What is there to be said of the man? The holes in his first attack on Bolt have been pointed out at some length by the victim, yet when Marr turned again to the subject last night, the only response was a dismissive "apology" followed by this snide advice to Bolt: "If you want to convince your readers you're a fair and truthful commentator, put your energies into your column." At Media Watch, truth is whatever Marr and the boys choose to make it.
Media Watch is looking kinda train-wreckish. Maybe I’ll talk a little about Dave and his Marrtians at 1.45 today when I’m on James Valentine’s show. Or maybe I’ll skip the show, buy myself a Uday Hussein Go-Pack, and hit the road:
What does a psychopathic dictator’s son pack when he’s on the run? According to CNN, found in Uday Hussein’s briefcase (in addition to US $400,000): Viagra, a condom, packaged underwear (first thing he reached for when the 101st rang the doorbell), cologne and a "tacky tie".
Visit Alan R. M. Jones for quality condom, cologne, and tacky tie links in the above piece. And for quality cartooning, check it out: Day By Day is back.
Mike Marshall, editor of Alabama’s Mobile Register, has been debating Maureen Dowd’s evasiveness with NYT editorial page editor Gail Collins:
Dear Ms. Collins:
Now that the Times is settling in with a new editor, I need clarification on a matter that came up during all the post-Jayson Blair newsroom tumult.

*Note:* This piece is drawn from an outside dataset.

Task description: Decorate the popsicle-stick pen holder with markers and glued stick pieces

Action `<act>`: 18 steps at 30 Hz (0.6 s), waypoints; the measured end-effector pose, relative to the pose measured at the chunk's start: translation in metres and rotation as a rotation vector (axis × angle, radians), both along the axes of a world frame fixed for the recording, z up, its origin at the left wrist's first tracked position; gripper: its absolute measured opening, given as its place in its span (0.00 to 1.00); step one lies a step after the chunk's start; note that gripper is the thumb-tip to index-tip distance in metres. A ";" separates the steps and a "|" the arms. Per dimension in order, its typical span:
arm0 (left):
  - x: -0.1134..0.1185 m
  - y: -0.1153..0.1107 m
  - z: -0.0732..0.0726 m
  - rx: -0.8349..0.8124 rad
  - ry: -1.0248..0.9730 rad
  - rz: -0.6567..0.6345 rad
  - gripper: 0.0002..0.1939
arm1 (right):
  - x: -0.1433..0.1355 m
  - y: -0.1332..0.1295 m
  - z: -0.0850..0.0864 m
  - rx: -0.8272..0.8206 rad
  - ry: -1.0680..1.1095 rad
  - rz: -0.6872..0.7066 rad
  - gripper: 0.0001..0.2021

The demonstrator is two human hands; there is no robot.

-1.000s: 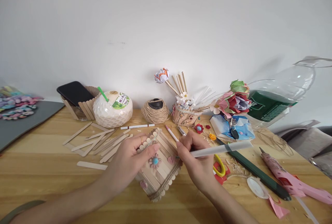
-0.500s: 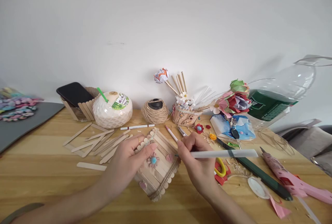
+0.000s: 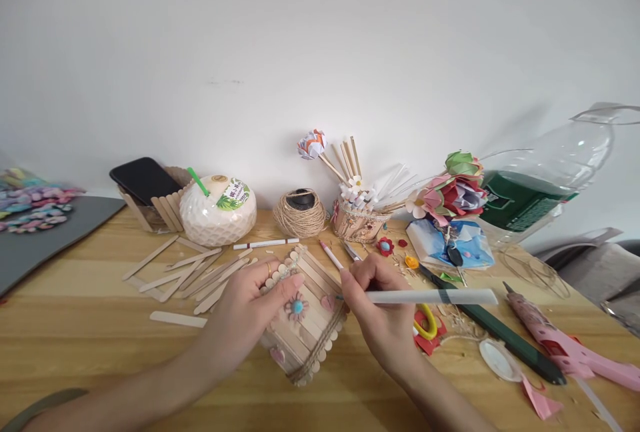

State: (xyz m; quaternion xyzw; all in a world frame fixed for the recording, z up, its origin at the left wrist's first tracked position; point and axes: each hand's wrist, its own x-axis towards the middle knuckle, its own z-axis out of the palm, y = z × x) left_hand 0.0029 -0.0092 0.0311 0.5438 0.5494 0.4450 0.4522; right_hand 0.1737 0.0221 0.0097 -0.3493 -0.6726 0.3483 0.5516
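Head view: nearest me, over the wooden table [image 3: 100, 352], a wooden piece [image 3: 307, 333] sits between my two hands, turned so that one corner points toward me; whether it rests on the tabletop I cannot tell. Pale flat sticks run side by side across its face, some browner than others. Their rounded ends make scalloped borders along two opposite edges, with twine [image 3: 319, 350] running just inside the nearer one. A flower [image 3: 297, 307] with a bright blue centre decorates the face, and pink hearts [image 3: 327, 303] show toward the right and lower left. My left hand [image 3: 255, 299] is clamped on the left side, thumb lying across the face above the flower. My right hand [image 3: 377, 302] is closed round a white pen [image 3: 430, 296], its teal tip just beside the right heart; I can't make out whether they touch. A pink glue gun [image 3: 555, 349] lies to my right, loose sticks [image 3: 177, 319] to my left. Farther back stand a wrapped coconut [image 3: 217, 217] and a ball of string [image 3: 297, 221], before a white wall [image 3: 320, 39].
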 end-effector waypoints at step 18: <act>0.001 0.000 0.000 -0.015 -0.001 -0.002 0.15 | 0.000 -0.001 0.002 -0.005 0.004 0.013 0.17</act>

As editor of the Mobile Register, I subscribe to The New York Times Wire Service. Until earlier this summer, we printed Maureen Dowd's columns on our op-ed pages. We stopped running her column after publishing the following correction:
An opinion column by Maureen Dowd of The New York Times, published in the May 15 Mobile Register, should have quoted President Bush as saying, "That group of terrorists who attacked our country is slowly but surely being decimated. Right now, about half of all the top al-Qaida operatives are either jailed or dead. In either case, they're not a problem anymore." Dowd's column changed the president's meaning by omitting the quote's second sentence and the opening words of the third sentence: "That group of terrorists who attacked our country is slowly but surely being decimated ... They're not a problem anymore."

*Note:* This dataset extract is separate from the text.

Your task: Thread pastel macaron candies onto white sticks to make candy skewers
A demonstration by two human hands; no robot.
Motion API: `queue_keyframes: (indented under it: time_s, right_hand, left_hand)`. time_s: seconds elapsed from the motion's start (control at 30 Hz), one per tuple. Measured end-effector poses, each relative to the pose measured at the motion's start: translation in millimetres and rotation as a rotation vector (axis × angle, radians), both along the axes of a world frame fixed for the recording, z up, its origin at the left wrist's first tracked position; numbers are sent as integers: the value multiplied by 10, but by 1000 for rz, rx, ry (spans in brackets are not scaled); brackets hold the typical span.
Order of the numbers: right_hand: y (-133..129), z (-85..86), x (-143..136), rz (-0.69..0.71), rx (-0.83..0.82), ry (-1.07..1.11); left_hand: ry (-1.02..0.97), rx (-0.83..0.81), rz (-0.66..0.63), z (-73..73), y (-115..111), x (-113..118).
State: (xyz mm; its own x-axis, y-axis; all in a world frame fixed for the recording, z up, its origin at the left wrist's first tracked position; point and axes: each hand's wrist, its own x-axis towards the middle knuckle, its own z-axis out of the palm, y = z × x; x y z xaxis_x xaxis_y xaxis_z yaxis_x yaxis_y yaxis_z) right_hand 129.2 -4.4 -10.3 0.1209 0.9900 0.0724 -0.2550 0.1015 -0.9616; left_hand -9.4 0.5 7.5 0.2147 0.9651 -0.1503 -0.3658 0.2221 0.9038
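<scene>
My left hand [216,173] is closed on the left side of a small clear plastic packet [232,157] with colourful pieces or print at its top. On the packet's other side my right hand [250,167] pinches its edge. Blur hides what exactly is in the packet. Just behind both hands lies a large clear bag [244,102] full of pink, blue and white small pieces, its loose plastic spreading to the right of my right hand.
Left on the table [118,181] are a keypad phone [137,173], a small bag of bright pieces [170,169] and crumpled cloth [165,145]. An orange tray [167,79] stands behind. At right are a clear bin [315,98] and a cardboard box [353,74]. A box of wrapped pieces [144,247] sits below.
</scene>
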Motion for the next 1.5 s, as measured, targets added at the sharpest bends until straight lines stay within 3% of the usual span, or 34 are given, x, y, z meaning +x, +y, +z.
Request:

A reply (one of two) from Gail Collins:
After Maureen received complaints about the editing of the quote she decided to reprint it in full in a later column, which ran on May 28. We're confident it was never her intention to distort the meaning.
This (rightly) wasn’t good enough for Marshall, who fired off another e-mail:
I was aware that Ms. Dowd used the president's full quote in a subsequent column, but that column makes no reference to the earlier blunder. That would not qualify as a correction or clarification in any editor's book.

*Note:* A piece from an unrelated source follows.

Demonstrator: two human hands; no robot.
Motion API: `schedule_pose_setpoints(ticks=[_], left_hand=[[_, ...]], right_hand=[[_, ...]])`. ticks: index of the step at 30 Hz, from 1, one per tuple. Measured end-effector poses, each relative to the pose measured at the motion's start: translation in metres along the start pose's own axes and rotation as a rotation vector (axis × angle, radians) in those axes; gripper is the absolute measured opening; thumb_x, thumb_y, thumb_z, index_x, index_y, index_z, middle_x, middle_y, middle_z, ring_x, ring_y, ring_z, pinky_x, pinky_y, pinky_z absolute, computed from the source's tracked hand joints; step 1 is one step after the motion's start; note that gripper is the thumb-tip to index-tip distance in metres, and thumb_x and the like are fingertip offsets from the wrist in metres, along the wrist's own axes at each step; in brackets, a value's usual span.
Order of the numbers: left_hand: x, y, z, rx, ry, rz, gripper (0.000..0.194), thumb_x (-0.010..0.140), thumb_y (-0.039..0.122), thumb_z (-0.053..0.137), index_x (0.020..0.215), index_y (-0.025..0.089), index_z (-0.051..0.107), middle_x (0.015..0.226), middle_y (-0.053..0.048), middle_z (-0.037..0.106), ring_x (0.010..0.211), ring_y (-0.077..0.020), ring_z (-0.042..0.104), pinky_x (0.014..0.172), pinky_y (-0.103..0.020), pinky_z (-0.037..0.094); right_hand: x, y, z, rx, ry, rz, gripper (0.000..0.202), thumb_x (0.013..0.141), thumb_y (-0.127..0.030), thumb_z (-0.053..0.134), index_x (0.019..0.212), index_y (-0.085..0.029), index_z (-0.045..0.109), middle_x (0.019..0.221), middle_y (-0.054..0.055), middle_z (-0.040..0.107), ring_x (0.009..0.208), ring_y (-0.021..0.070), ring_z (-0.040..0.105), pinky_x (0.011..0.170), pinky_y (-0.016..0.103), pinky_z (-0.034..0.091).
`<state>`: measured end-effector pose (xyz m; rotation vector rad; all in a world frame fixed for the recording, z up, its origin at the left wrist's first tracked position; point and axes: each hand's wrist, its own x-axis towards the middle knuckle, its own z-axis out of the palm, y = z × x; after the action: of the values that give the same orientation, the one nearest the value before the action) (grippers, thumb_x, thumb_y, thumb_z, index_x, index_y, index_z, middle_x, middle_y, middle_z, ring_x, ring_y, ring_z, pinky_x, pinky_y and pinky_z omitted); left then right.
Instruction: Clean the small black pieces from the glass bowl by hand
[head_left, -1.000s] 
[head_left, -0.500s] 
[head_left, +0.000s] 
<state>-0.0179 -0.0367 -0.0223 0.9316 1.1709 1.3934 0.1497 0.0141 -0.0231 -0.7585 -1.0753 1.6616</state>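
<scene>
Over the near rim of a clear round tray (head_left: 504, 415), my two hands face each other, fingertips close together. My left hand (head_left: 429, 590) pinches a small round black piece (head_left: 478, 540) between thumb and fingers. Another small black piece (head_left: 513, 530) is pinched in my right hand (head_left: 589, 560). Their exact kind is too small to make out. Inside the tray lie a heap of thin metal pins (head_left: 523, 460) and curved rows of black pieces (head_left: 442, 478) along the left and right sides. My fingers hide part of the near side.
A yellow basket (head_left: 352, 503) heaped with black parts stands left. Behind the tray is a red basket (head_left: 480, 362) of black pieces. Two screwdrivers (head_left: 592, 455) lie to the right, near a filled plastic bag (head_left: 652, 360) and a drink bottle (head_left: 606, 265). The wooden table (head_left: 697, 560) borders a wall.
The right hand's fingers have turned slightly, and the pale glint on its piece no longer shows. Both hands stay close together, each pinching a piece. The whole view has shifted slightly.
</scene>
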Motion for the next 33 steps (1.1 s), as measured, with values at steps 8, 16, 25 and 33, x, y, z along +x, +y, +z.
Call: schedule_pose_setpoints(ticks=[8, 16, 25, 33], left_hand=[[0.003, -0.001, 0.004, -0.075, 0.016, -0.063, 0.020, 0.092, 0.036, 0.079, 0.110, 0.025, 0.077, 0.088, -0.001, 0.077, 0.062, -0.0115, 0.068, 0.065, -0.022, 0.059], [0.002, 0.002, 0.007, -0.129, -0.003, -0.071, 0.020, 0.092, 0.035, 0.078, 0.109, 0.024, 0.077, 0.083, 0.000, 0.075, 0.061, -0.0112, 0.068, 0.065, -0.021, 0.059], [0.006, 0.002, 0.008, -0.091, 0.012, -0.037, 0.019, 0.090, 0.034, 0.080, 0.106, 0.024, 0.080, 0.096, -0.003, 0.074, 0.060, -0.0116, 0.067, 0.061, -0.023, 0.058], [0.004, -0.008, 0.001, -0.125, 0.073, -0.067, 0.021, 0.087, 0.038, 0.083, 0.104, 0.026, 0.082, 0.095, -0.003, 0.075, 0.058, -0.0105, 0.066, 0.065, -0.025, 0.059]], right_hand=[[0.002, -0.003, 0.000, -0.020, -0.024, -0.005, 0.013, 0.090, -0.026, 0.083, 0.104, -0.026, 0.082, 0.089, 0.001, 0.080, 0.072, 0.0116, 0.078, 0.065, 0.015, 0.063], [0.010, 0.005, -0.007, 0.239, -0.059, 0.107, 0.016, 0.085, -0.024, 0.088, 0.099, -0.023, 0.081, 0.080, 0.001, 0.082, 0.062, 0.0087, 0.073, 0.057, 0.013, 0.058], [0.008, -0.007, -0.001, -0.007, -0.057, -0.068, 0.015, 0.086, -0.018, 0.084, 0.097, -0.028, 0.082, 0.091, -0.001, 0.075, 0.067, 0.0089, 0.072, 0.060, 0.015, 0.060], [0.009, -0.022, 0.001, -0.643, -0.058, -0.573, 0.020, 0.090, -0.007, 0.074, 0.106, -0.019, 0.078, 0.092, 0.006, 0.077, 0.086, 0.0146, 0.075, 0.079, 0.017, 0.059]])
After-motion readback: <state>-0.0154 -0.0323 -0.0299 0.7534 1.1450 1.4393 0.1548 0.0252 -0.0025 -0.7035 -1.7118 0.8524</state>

And that, as Marshall writes, is where the matter stands. No correction. Hit the above link for unabbreviated exchanges.
(Via hyper-alert reader H.J. Farmer, of Dothan, Alabama.)
A photoshop lesson: never crop and post.
(Possibly not work safe.)
The Centre for Political Song just couldn’t work out a way to fit “bulldozer” into this Rachel Corrie anthem:
I wish I could look into your hardened eyes,
who drove that tractor as young Rachel diesIs there love in your tractor, of fifty-two tons
is hope and desire in your tanks or your gunsIf she could be with us, Rachel Corrie would say ...
Umm ... “If you see a bulldozer, get out of the way”?
Gerard Henderson questions the ABC’s independent review of Senator Richard Alston’s complaints. Which is fair enough, because the review wasn’t independent.
Wave your hands in the air like a boat is sinking:
Dannii Minogue sparked a new dance trend at an outdoor concert when she tried to alert the crowd to a capsized boat in the lake behind them.
The Australian pop star began pointing frantically over the heads of the audience as she saw the boat overturn at the water park in Warwickshire, England.
But the fans thought it was a new dance move and began joining in, pointing back at her, British newspaper the Daily Star said yesterday.
Robert Manne should try telling this to the families of 300,000 dead Iraqis:
As we now know, almost everything we were told about the threat posed by Saddam Hussein was false.
Except the part about him being a “threat”. Reined in by UN inspections, he would have remained a menace to his own people. Free of inspections, once the UN’s jelly-like will dissolved ... well, who knows? Anyway, problem fixed. No more Unky Saddam. Turn that frown upside down, Robert.
This is cool. Age writer Nathan Cochrane has picked up a sweet half a million bucks in a quiz show. And he’s sticking with his day job, among Australia’s most complainy, leftoid, anti-wealth journalists, who generally only inherit that kind of dough. Man, the hostile looks he’ll get!
If Osama bin Laden was captured, how would proof be delivered that it was he? CIA veteran Cofer Black knows:
“You’d need some DNA. There’s a good way to do it. Take a machete, and whack off his head, and you’ll get a bucketful of DNA, so you can see it and test it.”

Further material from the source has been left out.